* [Your goal]
The task calls for every entry to be printed word for word, without the images.

* [Given data]
___

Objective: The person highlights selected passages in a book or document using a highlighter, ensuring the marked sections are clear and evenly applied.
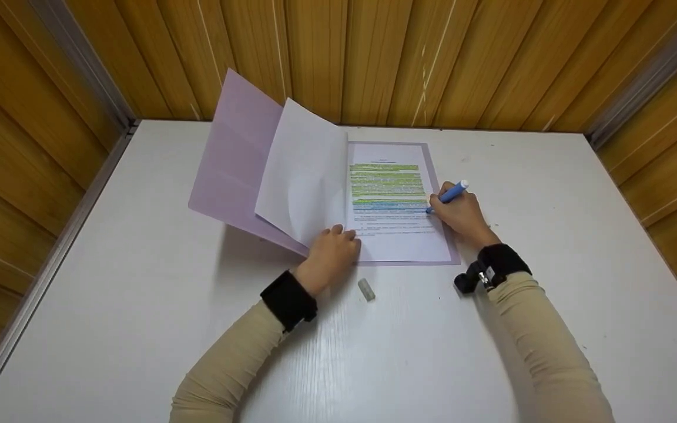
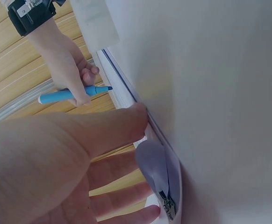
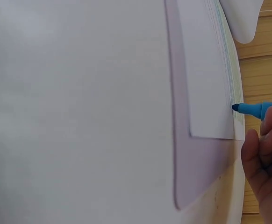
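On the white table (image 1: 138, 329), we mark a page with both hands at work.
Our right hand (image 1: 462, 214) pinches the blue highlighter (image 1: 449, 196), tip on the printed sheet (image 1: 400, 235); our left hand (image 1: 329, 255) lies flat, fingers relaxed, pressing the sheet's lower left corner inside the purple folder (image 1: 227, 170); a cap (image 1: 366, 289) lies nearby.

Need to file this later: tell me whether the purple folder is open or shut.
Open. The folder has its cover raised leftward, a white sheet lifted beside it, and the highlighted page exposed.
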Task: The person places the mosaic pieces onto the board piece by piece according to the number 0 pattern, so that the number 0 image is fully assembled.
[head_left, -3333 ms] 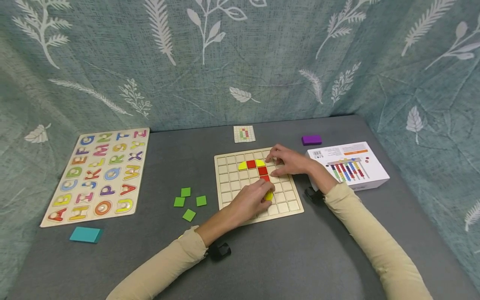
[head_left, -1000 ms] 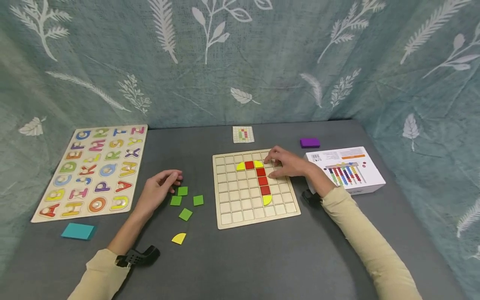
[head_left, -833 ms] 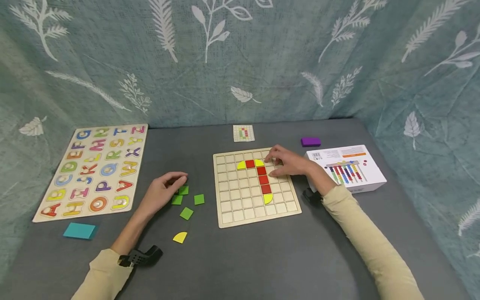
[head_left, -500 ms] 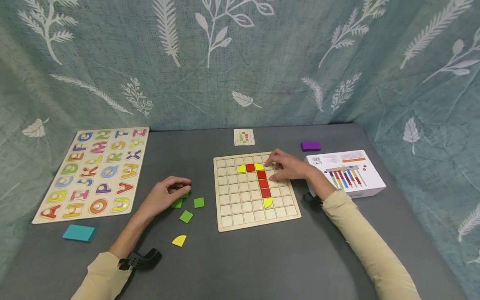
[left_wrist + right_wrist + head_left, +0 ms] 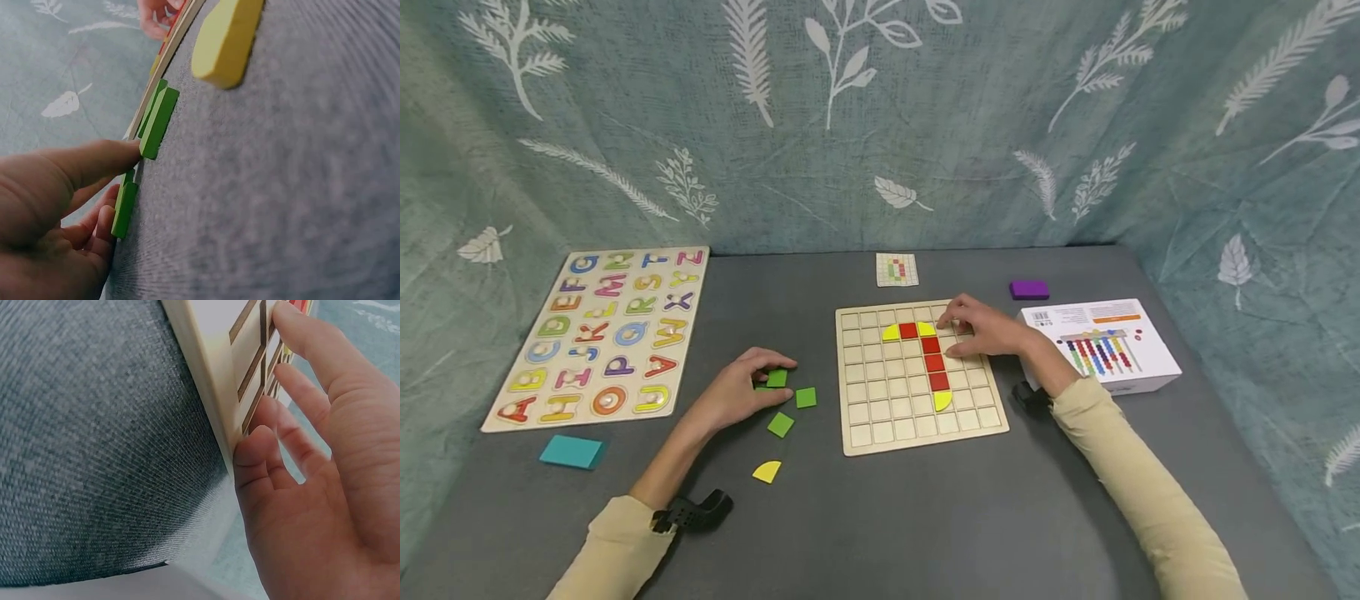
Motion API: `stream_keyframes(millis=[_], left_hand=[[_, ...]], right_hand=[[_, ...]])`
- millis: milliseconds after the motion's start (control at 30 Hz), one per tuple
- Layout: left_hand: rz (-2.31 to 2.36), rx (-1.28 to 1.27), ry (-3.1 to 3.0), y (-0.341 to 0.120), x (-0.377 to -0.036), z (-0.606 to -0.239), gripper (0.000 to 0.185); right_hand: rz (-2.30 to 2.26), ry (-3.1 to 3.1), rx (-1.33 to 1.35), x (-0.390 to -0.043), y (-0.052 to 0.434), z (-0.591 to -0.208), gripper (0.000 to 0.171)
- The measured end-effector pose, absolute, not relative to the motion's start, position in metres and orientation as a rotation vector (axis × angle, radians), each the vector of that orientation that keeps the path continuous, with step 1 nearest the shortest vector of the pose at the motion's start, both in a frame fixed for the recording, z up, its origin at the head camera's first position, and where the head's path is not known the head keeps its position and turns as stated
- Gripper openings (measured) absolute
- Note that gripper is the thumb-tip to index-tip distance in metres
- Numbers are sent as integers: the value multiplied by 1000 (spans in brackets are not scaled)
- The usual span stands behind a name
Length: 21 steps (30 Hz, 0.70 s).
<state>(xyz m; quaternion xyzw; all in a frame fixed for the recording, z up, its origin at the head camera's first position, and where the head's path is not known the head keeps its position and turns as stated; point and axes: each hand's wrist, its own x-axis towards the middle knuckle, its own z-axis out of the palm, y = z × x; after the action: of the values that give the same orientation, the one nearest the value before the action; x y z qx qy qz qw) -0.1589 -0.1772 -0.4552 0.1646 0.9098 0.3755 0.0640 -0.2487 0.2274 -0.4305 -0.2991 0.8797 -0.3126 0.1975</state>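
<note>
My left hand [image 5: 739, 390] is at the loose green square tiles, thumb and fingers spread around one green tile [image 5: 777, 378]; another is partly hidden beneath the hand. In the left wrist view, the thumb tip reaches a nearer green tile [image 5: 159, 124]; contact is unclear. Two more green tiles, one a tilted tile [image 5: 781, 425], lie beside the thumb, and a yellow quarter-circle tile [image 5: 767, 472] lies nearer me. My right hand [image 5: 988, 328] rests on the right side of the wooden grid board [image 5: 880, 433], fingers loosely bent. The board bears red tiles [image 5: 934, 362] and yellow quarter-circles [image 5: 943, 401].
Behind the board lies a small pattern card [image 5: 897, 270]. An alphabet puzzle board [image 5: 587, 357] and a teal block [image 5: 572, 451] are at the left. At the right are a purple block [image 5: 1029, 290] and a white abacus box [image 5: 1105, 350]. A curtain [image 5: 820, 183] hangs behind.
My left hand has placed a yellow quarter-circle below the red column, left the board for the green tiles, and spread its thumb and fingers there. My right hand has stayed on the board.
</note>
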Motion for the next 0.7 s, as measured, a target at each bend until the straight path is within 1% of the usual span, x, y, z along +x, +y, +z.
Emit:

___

* [Result below]
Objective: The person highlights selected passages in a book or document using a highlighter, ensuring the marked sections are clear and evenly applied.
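On the white table (image 1: 138, 329), we mark a page with both hands at work.
Our right hand (image 1: 462, 214) pinches the blue highlighter (image 1: 449, 196), tip on the printed sheet (image 1: 400, 235); our left hand (image 1: 329, 255) lies flat, fingers relaxed, pressing the sheet's lower left corner inside the purple folder (image 1: 227, 170); a cap (image 1: 366, 289) lies nearby.

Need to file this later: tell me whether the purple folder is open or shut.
Open. The folder has its cover raised leftward, a white sheet lifted beside it, and the highlighted page exposed.
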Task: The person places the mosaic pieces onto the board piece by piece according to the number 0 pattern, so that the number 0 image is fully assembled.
[head_left, -3333 ms] 
[head_left, -1000 ms] 
[head_left, -833 ms] 
[head_left, -500 ms] 
[left_wrist + right_wrist + head_left, +0 ms] 
Motion API: `stream_keyframes(millis=[_], left_hand=[[_, ...]], right_hand=[[_, ...]])`
- millis: milliseconds after the motion's start (control at 30 Hz), one per tuple
- Layout: left_hand: rz (-2.31 to 2.36), rx (-1.28 to 1.27), ry (-3.1 to 3.0), y (-0.341 to 0.120), x (-0.377 to -0.036), z (-0.606 to -0.239), gripper (0.000 to 0.185); right_hand: rz (-2.30 to 2.26), ry (-3.1 to 3.1), rx (-1.33 to 1.35), x (-0.390 to -0.043), y (-0.052 to 0.434), z (-0.591 to -0.208), gripper (0.000 to 0.171)
- The measured end-effector pose, absolute, not relative to the motion's start, position in metres and orientation as a rotation vector (axis × angle, radians), each the vector of that orientation that keeps the path continuous, with step 1 nearest the shortest vector of the pose at the motion's start, both in a frame fixed for the recording, z up, its origin at the head camera's first position, and where the head's path is not known the head keeps its position and turns as stated
- Gripper openings (measured) absolute
- Note that gripper is the thumb-tip to index-tip distance in metres
- Numbers are sent as integers: the value multiplied by 1000 (spans in brackets are not scaled)
- The usual span stands behind a name
Length: 21 steps (30 Hz, 0.70 s).
<state>(xyz m; quaternion xyzw; all in a frame fixed for the recording, z up, its origin at the head camera's first position, and where the head's path is not known the head keeps its position and turns as stated; point and axes: each hand's wrist, its own x-axis towards the middle knuckle, its own z-axis out of the palm, y = z × x; after the action: of the values that give the same orientation, the one nearest the value before the action; x y z qx qy qz qw) -0.1589 -0.1772 -0.4552 0.1646 0.9098 0.3755 0.0640 -0.2487 0.2274 -0.4305 -0.2991 0.8797 -0.3126 0.1975</state>
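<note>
My left hand [image 5: 739, 390] is at the loose green square tiles, thumb and fingers spread around one green tile [image 5: 777, 378]; another is partly hidden beneath the hand. In the left wrist view, the thumb tip reaches a nearer green tile [image 5: 159, 124]; contact is unclear. Two more green tiles, one a tilted tile [image 5: 781, 425], lie beside the thumb, and a yellow quarter-circle tile [image 5: 767, 472] lies nearer me. My right hand [image 5: 988, 328] rests on the right side of the wooden grid board [image 5: 880, 433], fingers loosely bent. The board bears red tiles [image 5: 934, 362] and yellow quarter-circles [image 5: 943, 401].
Behind the board lies a small pattern card [image 5: 897, 270]. An alphabet puzzle board [image 5: 587, 357] and a teal block [image 5: 572, 451] are at the left. At the right are a purple block [image 5: 1029, 290] and a white abacus box [image 5: 1105, 350]. A curtain [image 5: 820, 183] hangs behind.
My left hand has placed a yellow quarter-circle below the red column, left the board for the green tiles, and spread its thumb and fingers there. My right hand has stayed on the board.
</note>
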Motion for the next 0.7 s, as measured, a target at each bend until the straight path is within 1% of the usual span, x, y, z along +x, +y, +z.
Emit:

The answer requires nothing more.